WHAT YOU SHOULD DO:
Every record below must be returned word for word, with the pictures left out.
*** Opening RECORDS FOR PROCESSING ***
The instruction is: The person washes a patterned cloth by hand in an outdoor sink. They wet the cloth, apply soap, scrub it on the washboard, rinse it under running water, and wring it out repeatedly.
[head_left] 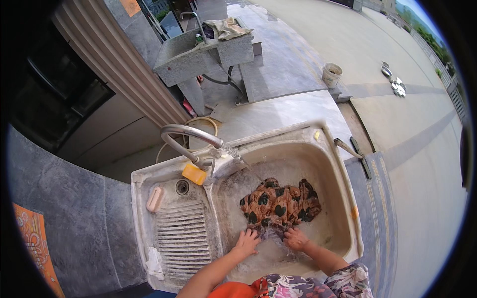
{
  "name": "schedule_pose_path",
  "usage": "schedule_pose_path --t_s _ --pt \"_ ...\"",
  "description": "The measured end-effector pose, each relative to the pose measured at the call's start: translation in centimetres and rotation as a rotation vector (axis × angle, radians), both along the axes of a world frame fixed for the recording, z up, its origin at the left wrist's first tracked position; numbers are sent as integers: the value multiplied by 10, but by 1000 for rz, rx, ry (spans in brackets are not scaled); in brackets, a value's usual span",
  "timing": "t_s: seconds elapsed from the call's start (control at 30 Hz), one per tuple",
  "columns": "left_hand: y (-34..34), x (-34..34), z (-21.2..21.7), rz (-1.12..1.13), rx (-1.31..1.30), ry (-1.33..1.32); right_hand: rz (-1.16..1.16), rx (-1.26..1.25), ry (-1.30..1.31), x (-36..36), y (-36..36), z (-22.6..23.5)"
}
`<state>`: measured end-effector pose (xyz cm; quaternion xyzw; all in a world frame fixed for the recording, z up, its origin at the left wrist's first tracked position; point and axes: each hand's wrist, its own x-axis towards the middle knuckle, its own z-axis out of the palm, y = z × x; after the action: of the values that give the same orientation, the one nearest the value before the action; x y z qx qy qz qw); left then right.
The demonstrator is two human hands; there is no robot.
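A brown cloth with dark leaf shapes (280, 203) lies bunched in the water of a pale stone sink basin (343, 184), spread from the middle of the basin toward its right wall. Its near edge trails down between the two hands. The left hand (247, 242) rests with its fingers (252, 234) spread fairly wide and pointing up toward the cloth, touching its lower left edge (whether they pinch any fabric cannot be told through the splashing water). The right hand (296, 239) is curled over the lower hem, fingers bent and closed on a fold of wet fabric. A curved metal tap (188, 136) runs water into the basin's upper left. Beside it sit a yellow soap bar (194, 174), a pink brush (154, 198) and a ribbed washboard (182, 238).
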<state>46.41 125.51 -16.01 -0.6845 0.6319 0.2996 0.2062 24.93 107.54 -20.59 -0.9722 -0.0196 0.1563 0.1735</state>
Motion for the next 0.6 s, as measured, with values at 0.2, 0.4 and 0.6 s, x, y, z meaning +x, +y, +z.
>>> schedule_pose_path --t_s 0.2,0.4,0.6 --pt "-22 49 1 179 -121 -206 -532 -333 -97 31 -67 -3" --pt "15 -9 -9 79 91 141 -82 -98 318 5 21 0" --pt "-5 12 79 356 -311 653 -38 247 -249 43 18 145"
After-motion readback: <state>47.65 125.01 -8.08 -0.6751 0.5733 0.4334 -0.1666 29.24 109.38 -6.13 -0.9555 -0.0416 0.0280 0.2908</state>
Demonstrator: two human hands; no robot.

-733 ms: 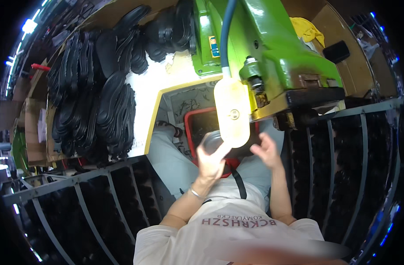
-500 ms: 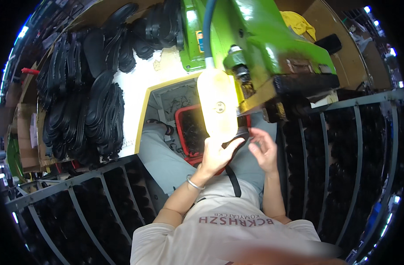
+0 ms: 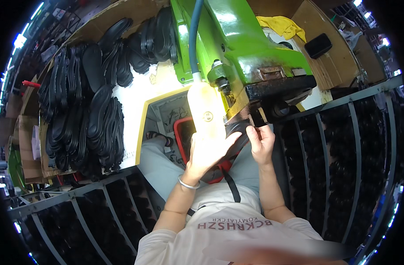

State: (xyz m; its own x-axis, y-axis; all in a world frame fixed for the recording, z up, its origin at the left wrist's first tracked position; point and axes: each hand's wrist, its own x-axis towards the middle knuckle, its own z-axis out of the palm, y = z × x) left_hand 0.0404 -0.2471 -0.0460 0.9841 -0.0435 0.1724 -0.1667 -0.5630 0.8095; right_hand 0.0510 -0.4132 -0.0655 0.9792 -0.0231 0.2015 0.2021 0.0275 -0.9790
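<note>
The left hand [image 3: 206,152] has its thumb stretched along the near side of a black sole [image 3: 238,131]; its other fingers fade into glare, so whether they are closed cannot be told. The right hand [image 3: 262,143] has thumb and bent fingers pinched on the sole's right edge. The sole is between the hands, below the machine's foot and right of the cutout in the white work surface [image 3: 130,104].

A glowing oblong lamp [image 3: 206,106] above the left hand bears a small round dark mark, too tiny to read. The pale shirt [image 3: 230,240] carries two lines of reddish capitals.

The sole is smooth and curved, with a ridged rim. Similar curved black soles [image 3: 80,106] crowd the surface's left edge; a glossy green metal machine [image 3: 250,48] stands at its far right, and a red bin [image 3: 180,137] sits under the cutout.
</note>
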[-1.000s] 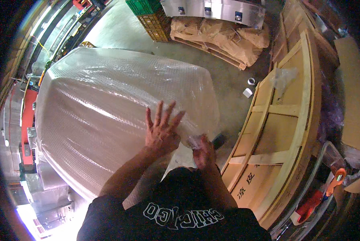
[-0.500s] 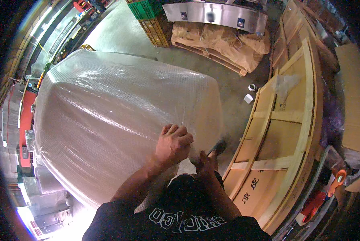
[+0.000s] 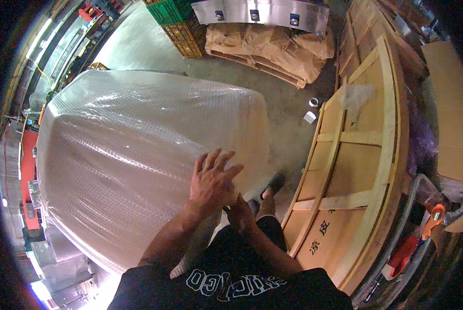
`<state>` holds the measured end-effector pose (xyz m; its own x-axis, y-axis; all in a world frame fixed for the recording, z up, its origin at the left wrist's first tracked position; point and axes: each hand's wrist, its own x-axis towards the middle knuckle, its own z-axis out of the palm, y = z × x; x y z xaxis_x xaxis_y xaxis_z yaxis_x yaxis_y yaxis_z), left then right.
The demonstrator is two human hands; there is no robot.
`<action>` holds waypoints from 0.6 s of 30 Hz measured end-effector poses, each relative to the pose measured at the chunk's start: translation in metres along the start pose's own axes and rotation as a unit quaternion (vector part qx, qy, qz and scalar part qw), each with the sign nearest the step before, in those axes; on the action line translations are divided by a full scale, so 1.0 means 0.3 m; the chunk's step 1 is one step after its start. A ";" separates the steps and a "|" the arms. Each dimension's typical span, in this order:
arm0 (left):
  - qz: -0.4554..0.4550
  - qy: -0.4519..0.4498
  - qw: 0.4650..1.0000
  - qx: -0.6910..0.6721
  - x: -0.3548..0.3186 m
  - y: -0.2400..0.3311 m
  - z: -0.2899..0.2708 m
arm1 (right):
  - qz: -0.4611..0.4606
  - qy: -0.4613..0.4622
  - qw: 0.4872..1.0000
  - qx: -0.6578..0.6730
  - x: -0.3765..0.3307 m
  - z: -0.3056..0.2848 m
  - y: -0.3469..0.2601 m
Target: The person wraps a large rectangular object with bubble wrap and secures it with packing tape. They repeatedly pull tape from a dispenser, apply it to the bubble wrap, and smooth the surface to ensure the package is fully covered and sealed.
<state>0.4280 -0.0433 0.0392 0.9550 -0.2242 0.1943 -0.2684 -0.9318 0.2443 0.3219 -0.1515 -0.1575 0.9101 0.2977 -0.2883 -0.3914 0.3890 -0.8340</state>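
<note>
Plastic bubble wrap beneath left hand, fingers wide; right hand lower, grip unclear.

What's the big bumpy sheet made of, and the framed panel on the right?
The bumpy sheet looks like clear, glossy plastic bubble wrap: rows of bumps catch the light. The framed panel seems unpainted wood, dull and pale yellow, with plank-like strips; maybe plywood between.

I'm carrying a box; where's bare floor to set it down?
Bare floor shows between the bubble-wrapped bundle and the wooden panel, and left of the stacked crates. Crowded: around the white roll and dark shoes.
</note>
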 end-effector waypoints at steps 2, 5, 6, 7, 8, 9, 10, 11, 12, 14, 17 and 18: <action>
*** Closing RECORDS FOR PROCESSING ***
FINISHED TASK:
The instruction is: The person washes a patterned cloth by hand in an outdoor sink. They wet the cloth, apply soap, scrub it on the washboard, rinse it under running water, and wring it out repeatedly.
[head_left] 
{
  "name": "schedule_pose_path",
  "usage": "schedule_pose_path --t_s _ --pt \"_ ...\"",
  "description": "The measured end-effector pose, each relative to the pose measured at the call's start: translation in centimetres and rotation as a rotation vector (axis × angle, radians), both along the axes of a world frame fixed for the recording, z up, its origin at the left wrist's first tracked position; numbers are sent as integers: the value multiplied by 10, but by 1000 for rz, rx, ry (spans in brackets are not scaled); in brackets, a value's usual span",
  "timing": "t_s: seconds elapsed from the call's start (control at 30 Hz), one per tuple",
  "columns": "left_hand: y (-34..34), x (-34..34), z (-21.2..21.7), rz (-1.12..1.13), rx (-1.31..1.30), ry (-1.33..1.32); right_hand: rz (-1.16..1.16), rx (-1.26..1.25), ry (-1.30..1.31), x (-36..36), y (-36..36), z (-22.6..23.5)"
}
`<state>`: measured end-effector pose (xyz cm; quaternion xyzw; all in a world frame fixed for the recording, z up, its origin at the left wrist's first tracked position; point and axes: each hand's wrist, its own x-axis towards the middle knuckle, its own z-axis out of the palm, y = z × x; after the action: of the values that give the same orientation, the one nearest the value before the action; x y z qx qy qz qw); left then right.
The demonstrator is two human hands; there is no robot.
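A brown cloth with dark leaf shapes (280, 203) lies bunched in the water of a pale stone sink basin (343, 184), spread from the middle of the basin toward its right wall. Its near edge trails down between the two hands. The left hand (247, 242) rests with its fingers (252, 234) spread fairly wide and pointing up toward the cloth, touching its lower left edge (whether they pinch any fabric cannot be told through the splashing water). The right hand (296, 239) is curled over the lower hem, fingers bent and closed on a fold of wet fabric. A curved metal tap (188, 136) runs water into the basin's upper left. Beside it sit a yellow soap bar (194, 174), a pink brush (154, 198) and a ribbed washboard (182, 238).
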<state>46.41 125.51 -16.01 -0.6845 0.6319 0.2996 0.2062 24.93 107.54 -20.59 -0.9722 -0.0196 0.1563 0.1735</state>
Motion for the next 0.6 s, as measured, with values at 0.2, 0.4 and 0.6 s, x, y, z meaning +x, +y, +z.
>>> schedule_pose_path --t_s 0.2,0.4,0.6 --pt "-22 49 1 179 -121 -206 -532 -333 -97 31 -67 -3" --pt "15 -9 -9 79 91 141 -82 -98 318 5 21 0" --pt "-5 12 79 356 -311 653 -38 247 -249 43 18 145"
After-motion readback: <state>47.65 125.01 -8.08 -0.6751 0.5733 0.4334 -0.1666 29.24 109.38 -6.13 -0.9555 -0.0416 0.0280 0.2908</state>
Demonstrator: two human hands; no robot.

-733 ms: 
-500 ms: 
+0 ms: 

State: (xyz m; its own x-axis, y-axis; all in a world frame fixed for the recording, z up, its origin at the left wrist's first tracked position; point and axes: each hand's wrist, its own x-axis towards the middle knuckle, its own z-axis out of the palm, y = z × x) left_hand 0.0404 -0.2471 -0.0460 0.9841 -0.0435 0.1724 -0.1667 -0.5630 0.8095; right_hand 0.0510 -0.4132 -0.0655 0.9792 -0.0231 0.2015 0.2021 0.0275 -0.9790
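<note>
The left hand [image 3: 206,152] has its thumb stretched along the near side of a black sole [image 3: 238,131]; its other fingers fade into glare, so whether they are closed cannot be told. The right hand [image 3: 262,143] has thumb and bent fingers pinched on the sole's right edge. The sole is between the hands, below the machine's foot and right of the cutout in the white work surface [image 3: 130,104].

A glowing oblong lamp [image 3: 206,106] above the left hand bears a small round dark mark, too tiny to read. The pale shirt [image 3: 230,240] carries two lines of reddish capitals.

The sole is smooth and curved, with a ridged rim. Similar curved black soles [image 3: 80,106] crowd the surface's left edge; a glossy green metal machine [image 3: 250,48] stands at its far right, and a red bin [image 3: 180,137] sits under the cutout.
</note>
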[-1.000s] 
[-0.500s] 
[+0.000s] 
`<state>` holds the measured end-effector pose (xyz m; its own x-axis, y-axis; all in a world frame fixed for the recording, z up, its origin at the left wrist's first tracked position; point and axes: each hand's wrist, its own x-axis towards the middle knuckle, its own z-axis out of the palm, y = z × x; x y z xaxis_x xaxis_y xaxis_z yaxis_x yaxis_y yaxis_z), left then right.
The demonstrator is two human hands; there is no robot.
`<action>` holds waypoints from 0.6 s of 30 Hz measured end-effector poses, each relative to the pose measured at the chunk's start: translation in metres along the start pose's own axes and rotation as a unit quaternion (vector part qx, qy, qz and scalar part qw), each with the sign nearest the step before, in those axes; on the action line translations are divided by a full scale, so 1.0 means 0.3 m; the chunk's step 1 is one step after its start. A ";" separates the steps and a "|" the arms. Each dimension's typical span, in this order:
arm0 (left):
  - qz: -0.4554..0.4550
  - qy: -0.4519..0.4498
  - qw: 0.4650..1.0000
  - qx: -0.6910..0.6721
  - x: -0.3548..0.3186 m
  - y: -0.2400..0.3311 m
  - z: -0.2899..0.2708 m
arm1 (right):
  - qz: -0.4611..0.4606
  - qy: -0.4613..0.4622
  - qw: 0.4872..1.0000
  - qx: -0.6578..0.6730
  - x: -0.3765..0.3307 m
  - z: -0.3056..0.2848 m
  - y: -0.3469..0.2601 m
Target: The person wraps a large rectangular object with bubble wrap and secures it with packing tape. They repeatedly pull tape from a dispenser, apply it to the bubble wrap, and smooth the surface to ensure the package is fully covered and sealed.
<state>0.4280 -0.0433 0.0392 0.9550 -0.2242 0.1943 -0.2684 -0.9318 0.2443 0.3219 -0.1515 -0.1575 0.9101 0.2977 -0.2883 -0.3914 0.3890 -0.8340</state>
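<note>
Plastic bubble wrap beneath left hand, fingers wide; right hand lower, grip unclear.

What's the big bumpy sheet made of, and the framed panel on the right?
The bumpy sheet looks like clear, glossy plastic bubble wrap: rows of bumps catch the light. The framed panel seems unpainted wood, dull and pale yellow, with plank-like strips; maybe plywood between.

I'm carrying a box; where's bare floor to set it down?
Bare floor shows between the bubble-wrapped bundle and the wooden panel, and left of the stacked crates. Crowded: around the white roll and dark shoes.
</note>
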 end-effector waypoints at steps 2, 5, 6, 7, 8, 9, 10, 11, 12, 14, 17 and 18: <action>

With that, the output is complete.